5.6

20.6K 1K 116
                                    

[bade]

Ayaklarımı yere çarpa çarpa Tuğra'nın oturduğu çardağa ulaştığımda onun daha tek bir kelime etmesine imkan tanımadan konuşmaya başladım.

"Bir de yüzüme söylesene o az önce yaptığın imaları?!"

Yüzünde geniş bir gülümseme oluştu. Bense bu tavrına karşılık o iki yana kıvrılan dudaklarına tırnaklarımı geçirip kanatmak istemiştim.

Pekala, tam olarak bunu yapmak istediğimden emin değildim ama yine de bu sinirlerimi zıplattığı gerçeğini değiştirmiyordu.

"Hangi imaları? Hafızamı tazelemek için biraz bahsetsen hiç fena olmaz."

Bakışlarımı sabır dilercesine etrafta gezdirdiğim sırada pür dikkat bizi izleyen birkaç insan topluluğu ile karşılaşmış, bir de onların ağzına laf vermemek için sanki her şey çok yolundaymış gibi gülümseyerek çardakta Tuğra'nın yanına yerleşmiştim.

Halka açık alanlarda da rahat rahat kavga edilmiyordu ki canım! Hevesim kursağımda kalıyordu resmen.

Dişlerimin arasından âdeta bir tıslamayla "Sen çok iyi biliyorsun Tuğra!" dediğimde yüzümdeki yapmacık gülümsemeyi de bozmadım. Böylece dışarıdan bizi izleyen birisi asla tartışma anında olduğumuzu anlayamayacaktı. En azından ben böyle düşünüyordum.

"Haklısın, çok iyi biliyorum."

"Sen var ya..."

Beni mümkünmüş gibi iyice çıldırtmak maksadıyla olsa gerek "Ben var ya?" diyerek sorguladığında hiçbir şey söylemeden tüm sinirimi gözlerinin içine bakarak kustum. Neyse ki bu şekilde anlaşabiliyorduk!
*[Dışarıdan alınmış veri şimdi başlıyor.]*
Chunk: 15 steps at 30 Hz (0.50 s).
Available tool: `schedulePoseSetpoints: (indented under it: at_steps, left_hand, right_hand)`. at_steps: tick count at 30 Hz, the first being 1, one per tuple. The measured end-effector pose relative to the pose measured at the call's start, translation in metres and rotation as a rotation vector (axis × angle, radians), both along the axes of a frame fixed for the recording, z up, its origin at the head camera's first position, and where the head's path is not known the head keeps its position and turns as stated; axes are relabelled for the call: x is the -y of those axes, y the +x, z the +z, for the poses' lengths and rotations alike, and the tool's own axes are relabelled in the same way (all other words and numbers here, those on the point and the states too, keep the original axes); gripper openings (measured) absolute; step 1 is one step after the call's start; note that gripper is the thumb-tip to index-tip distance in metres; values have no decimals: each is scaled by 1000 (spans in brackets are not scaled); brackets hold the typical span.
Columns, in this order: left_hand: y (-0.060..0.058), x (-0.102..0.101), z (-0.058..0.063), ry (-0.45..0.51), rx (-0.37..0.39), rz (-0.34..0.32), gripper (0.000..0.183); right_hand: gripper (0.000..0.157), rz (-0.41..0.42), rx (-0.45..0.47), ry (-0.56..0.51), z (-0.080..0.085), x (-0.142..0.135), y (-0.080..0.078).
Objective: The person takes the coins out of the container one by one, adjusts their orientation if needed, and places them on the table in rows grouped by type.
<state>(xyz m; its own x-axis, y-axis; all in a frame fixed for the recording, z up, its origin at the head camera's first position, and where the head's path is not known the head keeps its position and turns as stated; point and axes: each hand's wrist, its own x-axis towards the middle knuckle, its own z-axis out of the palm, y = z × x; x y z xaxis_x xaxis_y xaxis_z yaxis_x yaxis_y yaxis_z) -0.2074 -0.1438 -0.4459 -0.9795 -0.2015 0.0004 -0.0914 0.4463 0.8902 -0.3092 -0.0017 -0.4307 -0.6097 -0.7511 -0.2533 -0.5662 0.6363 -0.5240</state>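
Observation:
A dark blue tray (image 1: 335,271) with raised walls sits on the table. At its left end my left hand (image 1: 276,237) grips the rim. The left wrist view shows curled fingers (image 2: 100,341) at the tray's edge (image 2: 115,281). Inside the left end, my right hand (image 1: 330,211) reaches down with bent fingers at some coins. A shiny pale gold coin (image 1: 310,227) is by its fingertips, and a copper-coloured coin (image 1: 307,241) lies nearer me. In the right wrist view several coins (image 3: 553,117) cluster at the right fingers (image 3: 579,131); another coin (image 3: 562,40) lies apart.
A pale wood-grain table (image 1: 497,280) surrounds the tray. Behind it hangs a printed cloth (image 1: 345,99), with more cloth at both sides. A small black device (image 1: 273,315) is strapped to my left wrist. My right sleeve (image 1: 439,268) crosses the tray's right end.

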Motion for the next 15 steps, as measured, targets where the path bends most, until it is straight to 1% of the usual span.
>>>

"Her neyse, siktir et bunları. Çay?"

Ona inat neredeyse yarısını içtiği çay bardağını onun elinden çekip aldım ve art arda birkaç yudum aldım. Lakin hâlâ daha sıcak olduğunu fark etmemle yüzümü buruşturmam bir olmuş, sinirle çıkışmama engel olamamıştım.

"Kahretsin ya! Sıcak bu çay, dilimi yaktı!"

Hızlıca içtiğimden dolayı birkaç yudum da dudaklarımın arasından taşarak oradan çeneme akmıştı ama şu an önemseyeceğim en son şey buydu. Yanan dilim yeterince canımı yakmıştı. Üstüne üstlük bir de onun yüzünden başıma böyle bir şey gelince ekstra sinir olmuştum.

"Kızım düzgün içsene şunu!"

Söylene söylene bana doğru uzanıp çenemden akmakta olan çay damlalarını baş parmağıyla sildikten sonra "İyi misin?" diye sordu. Bense tüm sinir bozukluğumun üzerine bir de bu olay eklenince neredeyse ağlama raddesine ulaşmış, onun sorduğu soruyu umursamamıştım bile.

"Doldurma şu gözlerini hemen. O kadar sıcak değildi ama birden hepsini içince dilini tahriş etti muhtemelen."

Masanın üzerinde duran su şişesini açıp dudaklarıma yerleştirdiğinde itiraz etmeden bana suyu içirmesine izin verdim. Birkaç yudum almamın ardından da elimle su şişesini dudaklarımdan uzaklaştırdım.

"Şimdi daha iyi misin?"

Her ne kadar ılık su biraz olsun iyi gelse de "Değilim!" diye cevapladım o anki gerginliğimle. "Çayın bile senin gibi uğursuz."